Exercise requirements:
Pictures aside, quote the whole listing exactly.

Collected data:
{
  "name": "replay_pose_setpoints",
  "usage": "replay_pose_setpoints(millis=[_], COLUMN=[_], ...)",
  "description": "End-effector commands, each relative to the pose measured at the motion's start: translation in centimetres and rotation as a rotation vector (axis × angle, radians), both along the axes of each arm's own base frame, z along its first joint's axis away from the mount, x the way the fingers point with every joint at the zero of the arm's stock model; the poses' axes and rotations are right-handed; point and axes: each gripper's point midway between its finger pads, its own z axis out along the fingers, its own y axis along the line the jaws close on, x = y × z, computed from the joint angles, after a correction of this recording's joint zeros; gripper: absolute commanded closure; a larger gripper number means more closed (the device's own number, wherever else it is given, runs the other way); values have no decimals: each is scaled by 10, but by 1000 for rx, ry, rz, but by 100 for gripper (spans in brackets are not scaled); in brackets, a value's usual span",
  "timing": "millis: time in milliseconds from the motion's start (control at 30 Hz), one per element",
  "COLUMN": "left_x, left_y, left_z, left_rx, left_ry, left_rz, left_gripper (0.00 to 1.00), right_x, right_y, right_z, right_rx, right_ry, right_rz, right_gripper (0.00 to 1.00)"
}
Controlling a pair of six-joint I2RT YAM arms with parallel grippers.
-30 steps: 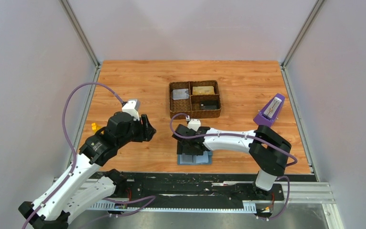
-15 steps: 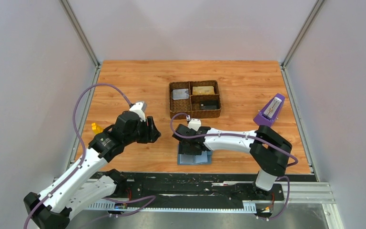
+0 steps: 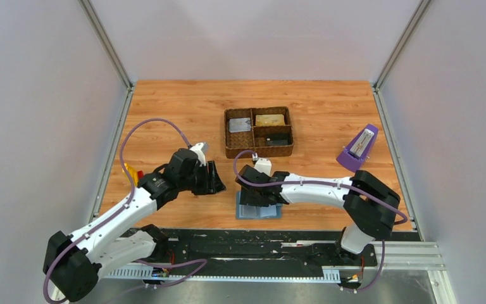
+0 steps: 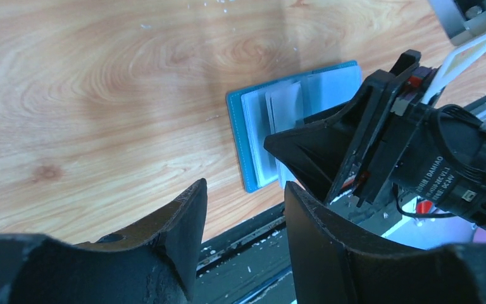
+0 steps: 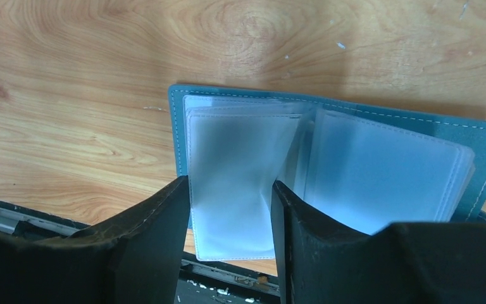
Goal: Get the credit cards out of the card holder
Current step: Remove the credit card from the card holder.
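The teal card holder (image 3: 262,211) lies open and flat on the wooden tabletop (image 3: 177,107), close to its near edge and roughly midway between the 2 arms. Its frosted plastic sleeves (image 5: 240,164) face up. The right gripper (image 3: 254,200) hangs directly over it. In the right wrist view its 2 fingers (image 5: 158,240) stand partly apart with nothing pinched between them. The left-hand stack of sleeves shows through the gap, and the second stack fans out to the right of the right finger. Whether the fingertips touch the plastic cannot be told. The sleeves are too cloudy to show whether credit cards sit inside.

The left gripper (image 3: 219,181) sits just left of the holder, over bare wood, its fingers (image 4: 177,228) likewise apart and holding nothing. Seen from the left wrist, the holder's left edge lies beyond the gap between those fingers, while the right gripper's black fingers cover the holder's right part.

Behind the holder, a brown woven tray (image 3: 258,152) with dividers carries a flat grey thing, a flat gold-tan thing and a dark one, all too small to identify. A purple metronome (image 3: 358,147) stands near the tabletop's right edge. A yellow block (image 3: 128,170) and a red one lie at the left edge, beside the left arm.
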Motion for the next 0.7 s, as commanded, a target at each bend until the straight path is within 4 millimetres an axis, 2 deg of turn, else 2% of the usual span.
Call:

Response to this exercise:
{
  "name": "replay_pose_setpoints",
  "usage": "replay_pose_setpoints(millis=[_], COLUMN=[_], ...)",
  "description": "End-effector commands, each relative to the pose measured at the motion's start: translation in centimetres and rotation as a rotation vector (axis × angle, radians), both along the axes of each arm's own base frame, z along its first joint's axis away from the mount, x the way the fingers point with every joint at the zero of the arm's stock model; the poses' axes and rotations are right-handed; point and axes: each gripper's point midway between its finger pads, its own z axis out along the fingers, its own y axis along the line the jaws close on, x = y × z, computed from the joint angles, after a correction of this recording's joint zeros; gripper: absolute commanded closure; a larger gripper number means more closed (the device's own number, wherever else it is given, runs the other way); values have no decimals: each is scaled by 10, but by 1000 for rx, ry, rz, but by 100 for gripper (spans in brackets are not scaled); in brackets, a value's usual span",
  "timing": "millis: time in milliseconds from the motion's start (control at 30 Hz), one per element",
  "COLUMN": "left_x, left_y, left_z, left_rx, left_ry, left_rz, left_gripper (0.00 to 1.00), right_x, right_y, right_z, right_rx, right_ry, right_rz, right_gripper (0.00 to 1.00)"
}
Controlling a pair of six-joint I2RT YAM arms with parallel grippers.
-30 steps: 
-15 steps: 
+0 steps: 
+0 steps: 
+0 steps: 
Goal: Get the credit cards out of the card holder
Current step: Remove the credit card from the card holder.
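The teal card holder (image 3: 262,211) lies open and flat on the wooden tabletop (image 3: 177,107), close to its near edge and roughly midway between the 2 arms. Its frosted plastic sleeves (image 5: 240,164) face up. The right gripper (image 3: 254,200) hangs directly over it. In the right wrist view its 2 fingers (image 5: 158,240) stand partly apart with nothing pinched between them. The left-hand stack of sleeves shows through the gap, and the second stack fans out to the right of the right finger. Whether the fingertips touch the plastic cannot be told. The sleeves are too cloudy to show whether credit cards sit inside.

The left gripper (image 3: 219,181) sits just left of the holder, over bare wood, its fingers (image 4: 177,228) likewise apart and holding nothing. Seen from the left wrist, the holder's left edge lies beyond the gap between those fingers, while the right gripper's black fingers cover the holder's right part.

Behind the holder, a brown woven tray (image 3: 258,152) with dividers carries a flat grey thing, a flat gold-tan thing and a dark one, all too small to identify. A purple metronome (image 3: 358,147) stands near the tabletop's right edge. A yellow block (image 3: 128,170) and a red one lie at the left edge, beside the left arm.
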Motion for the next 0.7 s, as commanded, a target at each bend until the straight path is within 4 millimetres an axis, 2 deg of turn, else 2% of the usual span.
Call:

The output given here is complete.